What you are asked to do —
Reply with the data below, repeated exactly in full.

Dataset section —
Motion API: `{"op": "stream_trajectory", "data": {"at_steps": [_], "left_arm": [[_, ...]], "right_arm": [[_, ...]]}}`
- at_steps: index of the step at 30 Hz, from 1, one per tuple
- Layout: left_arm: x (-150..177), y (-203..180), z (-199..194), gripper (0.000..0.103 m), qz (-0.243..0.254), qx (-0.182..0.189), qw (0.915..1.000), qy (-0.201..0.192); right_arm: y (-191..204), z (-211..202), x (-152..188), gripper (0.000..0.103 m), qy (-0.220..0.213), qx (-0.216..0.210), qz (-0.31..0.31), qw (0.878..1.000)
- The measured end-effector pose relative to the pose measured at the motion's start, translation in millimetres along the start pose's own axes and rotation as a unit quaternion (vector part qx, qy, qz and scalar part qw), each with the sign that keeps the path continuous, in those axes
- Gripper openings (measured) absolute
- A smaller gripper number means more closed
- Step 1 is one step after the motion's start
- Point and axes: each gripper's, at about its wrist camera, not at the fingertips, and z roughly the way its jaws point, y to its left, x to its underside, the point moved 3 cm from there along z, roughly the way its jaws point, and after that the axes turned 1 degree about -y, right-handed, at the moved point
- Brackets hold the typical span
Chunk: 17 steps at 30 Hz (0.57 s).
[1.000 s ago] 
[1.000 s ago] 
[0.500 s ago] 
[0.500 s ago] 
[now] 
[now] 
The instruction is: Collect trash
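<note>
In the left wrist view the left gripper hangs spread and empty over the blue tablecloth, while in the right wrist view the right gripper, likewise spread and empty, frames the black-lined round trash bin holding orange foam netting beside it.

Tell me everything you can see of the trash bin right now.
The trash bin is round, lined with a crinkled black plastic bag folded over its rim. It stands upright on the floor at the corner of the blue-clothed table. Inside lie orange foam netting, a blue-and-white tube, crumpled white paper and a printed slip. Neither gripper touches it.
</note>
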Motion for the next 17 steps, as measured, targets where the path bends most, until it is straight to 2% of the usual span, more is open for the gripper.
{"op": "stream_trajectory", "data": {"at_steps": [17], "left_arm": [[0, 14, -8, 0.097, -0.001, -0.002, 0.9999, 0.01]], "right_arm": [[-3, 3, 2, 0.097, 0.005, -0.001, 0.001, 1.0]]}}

Response for this exercise —
Motion API: `{"op": "stream_trajectory", "data": {"at_steps": [_], "left_arm": [[_, ...]], "right_arm": [[_, ...]]}}`
- at_steps: index of the step at 30 Hz, from 1, one per tuple
- Layout: left_arm: x (-150..177), y (-203..180), z (-199..194), gripper (0.000..0.103 m), qz (-0.243..0.254), qx (-0.182..0.189), qw (0.915..1.000), qy (-0.201..0.192); right_arm: y (-191..204), z (-211..202), x (-152..188), gripper (0.000..0.103 m), qy (-0.220..0.213), qx (-0.216..0.210), qz (-0.31..0.31), qw (0.878..1.000)
- The measured end-effector pose relative to the pose measured at the motion's start, translation in millimetres along the start pose's own axes and rotation as a unit quaternion (vector part qx, qy, qz and scalar part qw), each with the sign that keeps the path continuous, in those axes
- Gripper openings (measured) absolute
- A smaller gripper number means more closed
- Step 1 is one step after the motion's start
- Point and axes: each gripper's, at about its wrist camera, not at the fingertips, and z roughly the way its jaws point, y to its left, x to its underside, the point moved 3 cm from there along z, roughly the way its jaws point, and after that the axes turned 1 degree about -y, right-handed, at the moved point
- Brackets hold the typical span
Chunk: 17 steps at 30 Hz (0.57 s).
[1.000 s ago] 
[1.000 s ago] 
[0.500 s ago] 
[0.500 s ago] 
[now] 
[now] 
The instruction is: Collect trash
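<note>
In the left wrist view the left gripper hangs spread and empty over the blue tablecloth, while in the right wrist view the right gripper, likewise spread and empty, frames the black-lined round trash bin holding orange foam netting beside it.

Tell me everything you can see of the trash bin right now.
The trash bin is round, lined with a crinkled black plastic bag folded over its rim. It stands upright on the floor at the corner of the blue-clothed table. Inside lie orange foam netting, a blue-and-white tube, crumpled white paper and a printed slip. Neither gripper touches it.
</note>
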Motion for the next 17 steps, as measured, targets where the path bends most, until it is straight to 2% of the usual span, more is open for the gripper.
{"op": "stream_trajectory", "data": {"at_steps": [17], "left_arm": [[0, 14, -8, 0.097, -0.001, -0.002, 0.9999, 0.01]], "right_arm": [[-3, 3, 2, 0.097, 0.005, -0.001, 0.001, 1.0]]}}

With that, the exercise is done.